O articulista Elio Gaspari, cuja coluna é veiculada em jornais de vários estados, publicou artigo nesta quarta-feira, 20, que critica a postura do Ministério do Trabalho e Emprego e de sindicatos e centrais de trabalhadores no caso das anunciadas quatro mil demissões nos canteiros da obra da usina hidrelétrica de Jirau (RO). A crítica é quanto à guinada no discurso do governo, especialmente do MTE, em relação aos seguidos recordes de geração de empregos formais, cujos milhares de trabalhadores contratados para as obras da Região Norte ajudaram a construir. Diz o jornalista: “Aquilo que durante a campanha eleitoral era crescimento do emprego, virou "contratação desenfreada"”.

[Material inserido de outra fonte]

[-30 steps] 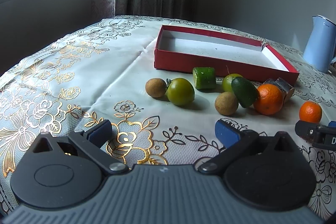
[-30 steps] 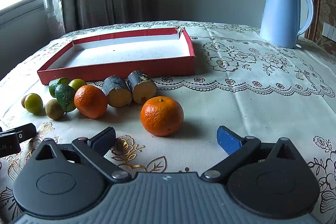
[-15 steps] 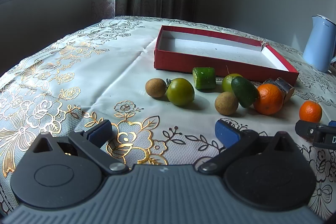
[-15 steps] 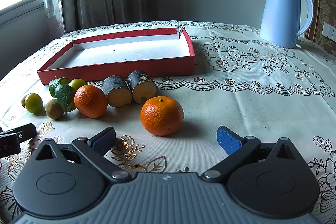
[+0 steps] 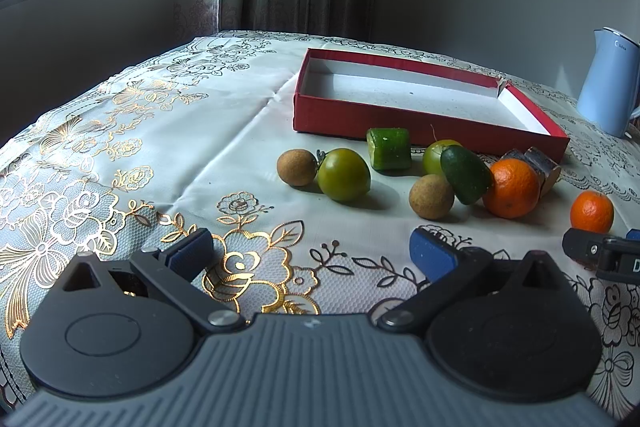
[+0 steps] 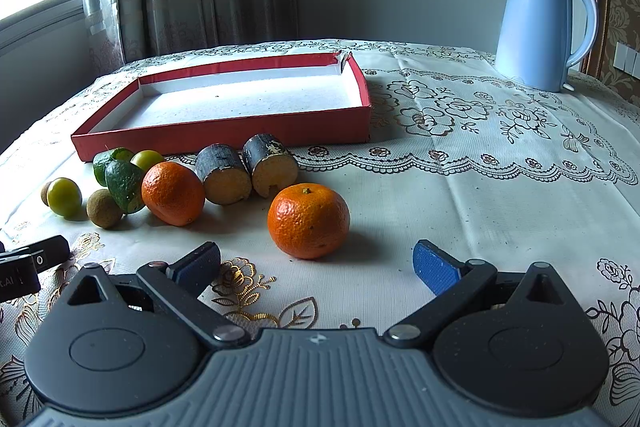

Ele também critica o movimento sindical, que considera “pelego” e omisso diante de um fato tão relevante. Para Gaspari, a situação poderia ser outra se o caso estivesse ocorrendo, por exemplo, no ABC Paulista e com categorias mais organizadas.
Rosângela Rassy, presidente do SINAIT diz que as obras são polêmicas e, apesar de a fiscalização estar presente com o grupo local e com o Grupo Móvel para grandes obras, o número de Auditores Fiscais do Trabalho é insuficiente, especialmente nos estados da Região Norte. “O governo e a empresa subestimaram os impactos de aglomerar tanta gente, heterogênea, fora de seus estados, num só lugar, e sem condições adequadas. É necessário repensar isso, sob todos os aspectos: trabalhista, social, ambiental, educacional, de saúde, de transporte, enfim, tudo”, resume ela.